Anche se la frequenza della contaminazione nelle uova è bassa , circa 1 ogni 20.000 uova, il grande numero di uova prodotte - 65 miliardi negli Usa ogni anno – fa sì che la contaminazione da uova rappresenti una fonte significativa di esposizione umana.

Relativamente a questo punto, il Centers for Disease Control and Prevention (CDC) stima che la decontaminazione da SE nelle uova diminuirebbe di circa 180.000 casi di malattia negli Usa (Schroeder et al., 2005)

 

Un ulteriore elemento negativo degli allevamenti intensivi è l’alimentazione ottimizzata per ridurre il tempo necessario alla crescita per la vendita, aumentare l'efficienza della conversione del cibo e delle proteine, assicurare la sopravvivenza e l'uniformità degli animali. Questo determina l’introduzione nella dieta di molte sostanze chimiche che possono favorire la diffusione di forme patogene perché deprimono le difese immunitarie. Si possono anche utilizzare sostanze direttamente pericolose per la salute umana come derivati e composti arsenicati, utilizzati per aumentare l’appetito degli animali.

 

Infine si punta il dito contro l’uso indiscriminato degli antibiotici, come integratori per indurre una più rapida crescita, che favorisce l’antibiotico resistenza, cioè la non reazione alla somministrazione dei chemioterapici come cura in caso di forme patologiche.

La Infection Disease Society of America ( ISDA) ha dichiarato che le infezioni antibiotico resistenti sono una epidemia negli Usa (Spelberg et al., 2008) mentre la CDC (Centers for Disease Control and Prevention) stima che circa 2 milioni di persone all’anno contraggono infezioni antibiotico resistenti e di queste 90.000 muoiono. Per tali eventi i costi stimati, dieci anni fa, ammontavano tra i 4 e i 5 miliardi di dollari, ma oggi sono certamente più alti visto l'aumentare della sindrome (Harrison et al., 1998).

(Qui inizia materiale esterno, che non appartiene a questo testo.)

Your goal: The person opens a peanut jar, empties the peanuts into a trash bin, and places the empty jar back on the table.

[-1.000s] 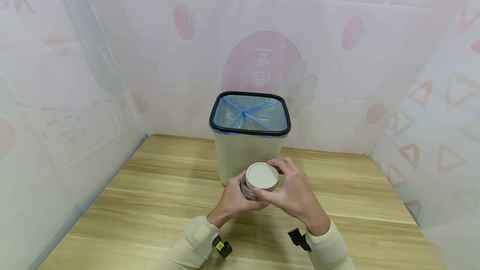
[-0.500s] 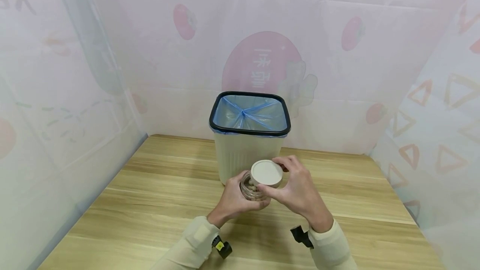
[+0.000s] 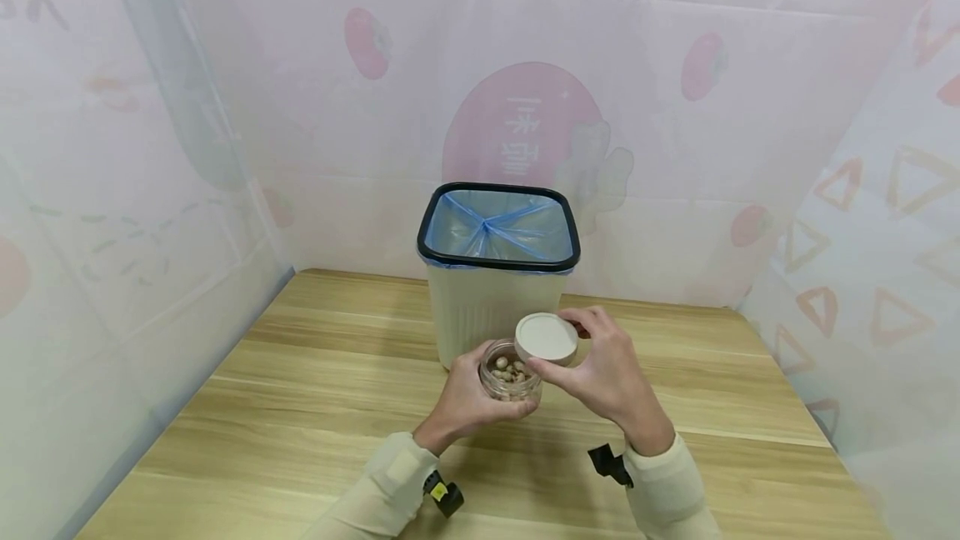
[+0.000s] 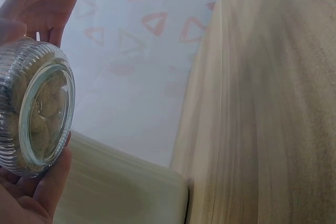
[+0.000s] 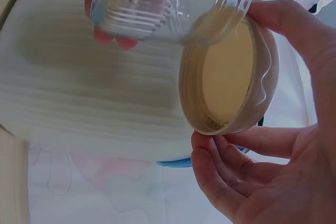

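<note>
My left hand (image 3: 467, 397) grips a clear ribbed jar (image 3: 517, 391) from its left side, above the table. Small light-brown pieces that look like nuts (image 3: 507, 371) show through its uncovered mouth. Between thumb and fingers, my right hand (image 3: 607, 369) pinches a cream round lid (image 3: 546, 336) by its rim. The lid is off the jar, just above and right of the mouth. In the right wrist view the hollow underside of the lid (image 5: 228, 80) shows beside the jar's glass rim. The left wrist view shows the jar's base (image 4: 47, 114).
Right behind the hands stands a cream trash bin (image 3: 487, 307) with a black rim and a blue bag (image 3: 487, 227) lining it. Everything is over a wood-grain table (image 3: 315, 390). Printed cloth walls (image 3: 300, 107) close off the back and both sides.
The lid has come off the jar's mouth and moved right and slightly up with my right hand, uncovering the contents. My left hand and the jar have stayed in place.
</note>
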Action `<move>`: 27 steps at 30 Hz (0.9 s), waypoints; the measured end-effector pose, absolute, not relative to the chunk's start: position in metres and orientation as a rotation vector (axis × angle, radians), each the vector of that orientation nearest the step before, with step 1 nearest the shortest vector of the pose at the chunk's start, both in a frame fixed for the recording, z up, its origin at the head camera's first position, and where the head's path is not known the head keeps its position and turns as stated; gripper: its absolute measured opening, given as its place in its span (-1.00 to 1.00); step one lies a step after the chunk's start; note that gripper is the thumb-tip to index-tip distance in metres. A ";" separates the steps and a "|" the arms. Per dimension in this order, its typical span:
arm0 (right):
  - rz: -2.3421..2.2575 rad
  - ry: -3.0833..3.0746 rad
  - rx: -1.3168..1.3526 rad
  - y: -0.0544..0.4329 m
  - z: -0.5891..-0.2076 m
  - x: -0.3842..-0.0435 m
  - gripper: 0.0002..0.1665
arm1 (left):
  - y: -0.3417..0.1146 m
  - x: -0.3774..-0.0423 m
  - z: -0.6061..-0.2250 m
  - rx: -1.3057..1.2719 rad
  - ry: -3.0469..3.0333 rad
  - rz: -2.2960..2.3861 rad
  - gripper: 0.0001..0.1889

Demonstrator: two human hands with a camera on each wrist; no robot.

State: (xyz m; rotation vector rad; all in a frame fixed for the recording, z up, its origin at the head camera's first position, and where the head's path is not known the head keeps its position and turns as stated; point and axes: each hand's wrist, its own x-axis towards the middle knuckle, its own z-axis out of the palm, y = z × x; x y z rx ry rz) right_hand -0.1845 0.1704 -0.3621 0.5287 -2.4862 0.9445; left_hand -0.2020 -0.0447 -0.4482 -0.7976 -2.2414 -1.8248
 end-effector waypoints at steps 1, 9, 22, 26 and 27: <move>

Come dato per quantificare la rilevanza della questione, si ricorda che la Union of Concerned Scientist (UCD) stima che circa il 70% degli antimicrobici sia usato negli Usa nella produzione animale; le stime di molti Paesi UE, tra cui il nostro, non sono altrettanto note.

 

Le conclusioni del lavoro non lasciano molti dubbi: infatti si afferma che le preoccupazioni relative alle questioni esaminate, resistenza antimicrobica, trasferimento di sindromi dagli animali all'uomo, impatto sulla salute dei lavoratori e delle comunità, sono problematiche degli allevamenti o dell'agricoltura e riguardano anche l’economia industriale che causa significative sconvolgimenti ecologici, i quali sono una della maggiori cause di malattie.

Con un atteggiamento molto calvinista, si dice che microbi sono sempre esistiti e sempre esisteranno ma stanno diventando sempre più veloci ad adattarsi; in questo senso la dimensione e la concentrazione degli allevamenti industriali facilita il ruolo di attacco degli agenti patogeni nei confronti della popolazione umana.

Per tutti questi motivi la Commissione indica al Governo federale e agli industriali di agricoltura e allevamento queste cause di preoccupazione per la salute pubblica, per una politica di riduzione dei rischi che dovrebbe interessare tutti i governi.

 

Queste conclusioni sono in linea con quanto da tempo affermato dai movimenti ambientalisti e animalisti di tutto il mondo. Purtroppo pochi ci ascoltano, specialmente in Italia, dove la puntata della trasmissione Report citata a inizio articolo, ha dimostrato la totale noncuranza delle prescrizioni di legge da parte degli allevatori, dei produttori e somministratori di farmaci – vale a dire i veterinari pubblici e privati – e naturalmente dei politici che coprono loro le spalle.